Der Siegeszug der geometrisch getrimmten und ästhetisch hochstilisierten Terrassen ist nicht mehr aufzuhalten – ob das nun im städtischen Einfamilienhausbau ist oder im großvolumigen Wohnbau mit 20 Stockwerken oder mehr. Auf dem Areal des ehemaligen Nordbahnhofs in Wien hat soeben der Bau des 60 Meter hohen Taborama begonnen.
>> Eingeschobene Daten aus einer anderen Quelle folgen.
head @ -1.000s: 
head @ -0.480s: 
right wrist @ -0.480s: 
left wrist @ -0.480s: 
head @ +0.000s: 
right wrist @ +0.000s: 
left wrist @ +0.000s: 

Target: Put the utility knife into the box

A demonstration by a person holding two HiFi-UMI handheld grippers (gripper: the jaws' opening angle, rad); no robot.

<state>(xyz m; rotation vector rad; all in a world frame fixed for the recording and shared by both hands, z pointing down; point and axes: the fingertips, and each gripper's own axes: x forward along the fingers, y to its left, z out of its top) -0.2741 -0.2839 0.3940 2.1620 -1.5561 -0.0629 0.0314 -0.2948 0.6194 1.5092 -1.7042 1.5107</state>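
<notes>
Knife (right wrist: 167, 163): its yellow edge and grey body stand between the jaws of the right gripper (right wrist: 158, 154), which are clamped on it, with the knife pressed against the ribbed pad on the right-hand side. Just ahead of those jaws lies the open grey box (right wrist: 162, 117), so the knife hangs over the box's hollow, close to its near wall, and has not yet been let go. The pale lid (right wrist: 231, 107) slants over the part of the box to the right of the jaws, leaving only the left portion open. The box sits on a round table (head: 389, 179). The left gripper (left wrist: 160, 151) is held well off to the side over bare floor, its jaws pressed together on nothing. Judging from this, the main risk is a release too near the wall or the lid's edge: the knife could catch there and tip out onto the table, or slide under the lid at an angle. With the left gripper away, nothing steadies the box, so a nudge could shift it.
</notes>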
Natürlich mit grünen Terrassen – und mit einem atemberaubenden Panorama-Ausblick auf Wien. Ebenso »breathtaking« wird mit Sicherheit auch die Aussicht aus jenem Holzhochhaus sein, das Shigeru Ban in der kanadischen Pazifikmetropole Vancouver hinstellt. Umgeben von Alleen, baumbestandenen Plätzen und üppig begrünen Stufenterrassen vor der eigenen Wohnung wird man in die umgebenden Glastürme hineinblicken – und mit etwas Glück auf der anderen Seite der Avenue sein eigenes Spiegelbild erkennen können.
Die Terrassen-Renaissance ist noch lange nicht zu Ende. In unmittelbarer Nähe des Mount Fuji plant der dänische Architekt Bjarke Ingels mit dem Autobauer Toyota eine ganze Terrassenstadt: die Woven City. Auf 70 Hektar Land soll eine Hightech-City aus Holz mit Robotik, künstlicher Intelligenz und wasserstoffbetriebener Infrastruktur entstehen. Eines darf dabei selbstverständlich nicht fehlen: der Blick von der Terrasse auf den wichtigsten Berg Japans.